Acostumbrábamos a ir todas las tardes, con Acacia y las niñas del vecindario, a un tambo a tomar leche. Cada una de nosotras llevaba su vaso envuelto en una servilleta. Yo tenía un vaso verde muy bonito adornado de estrellitas y con el asa dorada, que me había regalado el Capitán Barcelos.
A C., una de mis compañeras, le gustó mucho mi vasito y me dijo: “Dame tu vaso y toma la leche en el mío”. Acacia, sin embargo, intervino diciendo: “No, señora, cada una bebe en el suyo”. C. no dijo nada y hasta parecía que estaba de acuerdo.
Anduvimos todavía una manzana, más o menos, cuando C. se vuelve hacia mí y, dándome un fuerte tirón de la servilleta, consiguió que el vaso cayese al suelo y se hiciera añicos. Con la misma rapidez que hizo esto, corrió hacia Acacia, que entonces iba un poco apartada de nosotras por lo que no vio lo que había pasado, y le dijo: “Acacia, Cecy, de rabia, porque no le has dejado cambiar el vaso conmigo, lo ha tirado al suelo a propósito, y lo ha roto”.
Acacia, naturalmente, se enfadó y dijo: “Muy bonito, niñita descarada, pues ahora te quedas sin vaso y no tomas leche, sólo las otras tomarán y tú te chuparás el dedo".
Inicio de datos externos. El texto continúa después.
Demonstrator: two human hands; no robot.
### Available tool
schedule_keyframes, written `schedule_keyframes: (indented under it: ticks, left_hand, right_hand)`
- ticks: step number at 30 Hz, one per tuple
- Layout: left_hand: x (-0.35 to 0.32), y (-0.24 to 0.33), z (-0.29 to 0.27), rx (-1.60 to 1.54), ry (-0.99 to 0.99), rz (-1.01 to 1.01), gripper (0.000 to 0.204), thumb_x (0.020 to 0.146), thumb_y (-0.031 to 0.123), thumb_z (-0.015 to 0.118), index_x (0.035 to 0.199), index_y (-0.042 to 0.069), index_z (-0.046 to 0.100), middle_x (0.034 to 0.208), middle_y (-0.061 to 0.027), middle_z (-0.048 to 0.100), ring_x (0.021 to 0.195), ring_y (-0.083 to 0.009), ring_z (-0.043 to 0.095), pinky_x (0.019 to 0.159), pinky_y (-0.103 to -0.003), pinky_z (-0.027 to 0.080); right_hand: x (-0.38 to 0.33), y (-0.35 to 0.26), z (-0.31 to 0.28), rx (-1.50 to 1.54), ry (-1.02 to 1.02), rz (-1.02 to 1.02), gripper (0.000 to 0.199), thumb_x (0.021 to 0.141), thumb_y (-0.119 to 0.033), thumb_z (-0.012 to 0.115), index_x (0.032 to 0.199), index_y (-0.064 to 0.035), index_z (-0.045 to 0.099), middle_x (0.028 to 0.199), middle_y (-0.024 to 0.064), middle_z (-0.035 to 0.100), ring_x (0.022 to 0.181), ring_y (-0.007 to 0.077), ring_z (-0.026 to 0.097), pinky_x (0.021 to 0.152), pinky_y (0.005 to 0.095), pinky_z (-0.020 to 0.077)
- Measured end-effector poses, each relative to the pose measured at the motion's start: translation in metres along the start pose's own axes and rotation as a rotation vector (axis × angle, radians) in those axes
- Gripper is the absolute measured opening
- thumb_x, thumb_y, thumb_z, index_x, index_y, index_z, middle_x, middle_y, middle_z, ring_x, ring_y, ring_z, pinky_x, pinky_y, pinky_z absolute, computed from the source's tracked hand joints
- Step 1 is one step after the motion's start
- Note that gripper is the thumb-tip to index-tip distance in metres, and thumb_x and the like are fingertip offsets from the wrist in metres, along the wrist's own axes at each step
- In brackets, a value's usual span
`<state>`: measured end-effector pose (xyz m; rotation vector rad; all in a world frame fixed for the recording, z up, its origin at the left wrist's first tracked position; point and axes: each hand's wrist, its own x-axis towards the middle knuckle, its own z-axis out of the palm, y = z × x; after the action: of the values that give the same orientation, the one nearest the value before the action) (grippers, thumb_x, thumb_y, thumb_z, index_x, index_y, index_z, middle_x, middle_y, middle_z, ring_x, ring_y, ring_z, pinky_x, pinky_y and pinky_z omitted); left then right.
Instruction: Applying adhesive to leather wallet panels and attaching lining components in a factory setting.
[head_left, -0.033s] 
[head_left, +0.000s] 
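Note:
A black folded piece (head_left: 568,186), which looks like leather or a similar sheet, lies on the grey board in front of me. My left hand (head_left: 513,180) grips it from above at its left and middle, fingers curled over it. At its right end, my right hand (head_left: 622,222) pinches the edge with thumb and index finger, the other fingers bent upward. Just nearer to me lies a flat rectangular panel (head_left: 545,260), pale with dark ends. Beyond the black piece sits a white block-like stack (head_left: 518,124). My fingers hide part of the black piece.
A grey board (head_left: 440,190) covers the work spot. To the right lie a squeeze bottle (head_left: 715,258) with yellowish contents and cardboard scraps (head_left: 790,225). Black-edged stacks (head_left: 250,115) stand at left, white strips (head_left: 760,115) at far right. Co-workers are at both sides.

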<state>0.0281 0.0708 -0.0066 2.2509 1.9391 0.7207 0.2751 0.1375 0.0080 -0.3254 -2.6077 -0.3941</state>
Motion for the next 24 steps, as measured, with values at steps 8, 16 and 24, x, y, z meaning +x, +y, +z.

Yo no comprendía la mentira de mi amiga y, en el mismo momento, pues todo sucedió tan rápido, una especie de indignación y de rebelión me empujaba a hacerle lo mismo que ella me había hecho, rompiendo también su vaso. Entonces, mi “Nuevo Amigo” entró en acción y detuvo mis pasos de la misma manera que había impedido el hurto de las frutas. Y vi claramente la santa advertencia de mi “Nuevo Amigo”: la pobre C. había cometido dos grandes pecados: el primero, no podía entenderlo (el romperme el vaso), el segundo, ¡ah! fue la mentira, el mismo pecado por el que fue castigado aquel niñito con los alfileres y las culebrillas en la lengua. C. había mentido a Acacia, y ésta creyó que la cosa sucedió como ella se lo había dicho.
Ahora sabía perfectamente lo que era una mentira. “Ya lo sé: yo rompo un vaso y después le digo a mamá que no fui yo”.
Llegamos al tambo y no sé por qué me olvidé de decirle a Acacia que yo no había sido la que rompió el vaso. Y es que mi “Nuevo Amigo” estaba allí y yo respetaba su presencia más, inmensamente más, de lo que respetaba la presencia de Madre Rafaela, sor Irene, sor Paulina, en fin, de todas la buenas Hermanas que eran para mí la suprema autoridad. De todos modos, Acacia siempre me trataba bien y me dio leche en el vasito de mi hermana.
Y fue así cómo mi “Nuevo Amigo” impidió que yo llevara a cabo aquella fea y baja venganza.
Mi Santo y Fiel Guardián, si yo fuese a contar todo lo que has hecho por mí, ¡ah!, no me bastaría un cuaderno grande y gordo.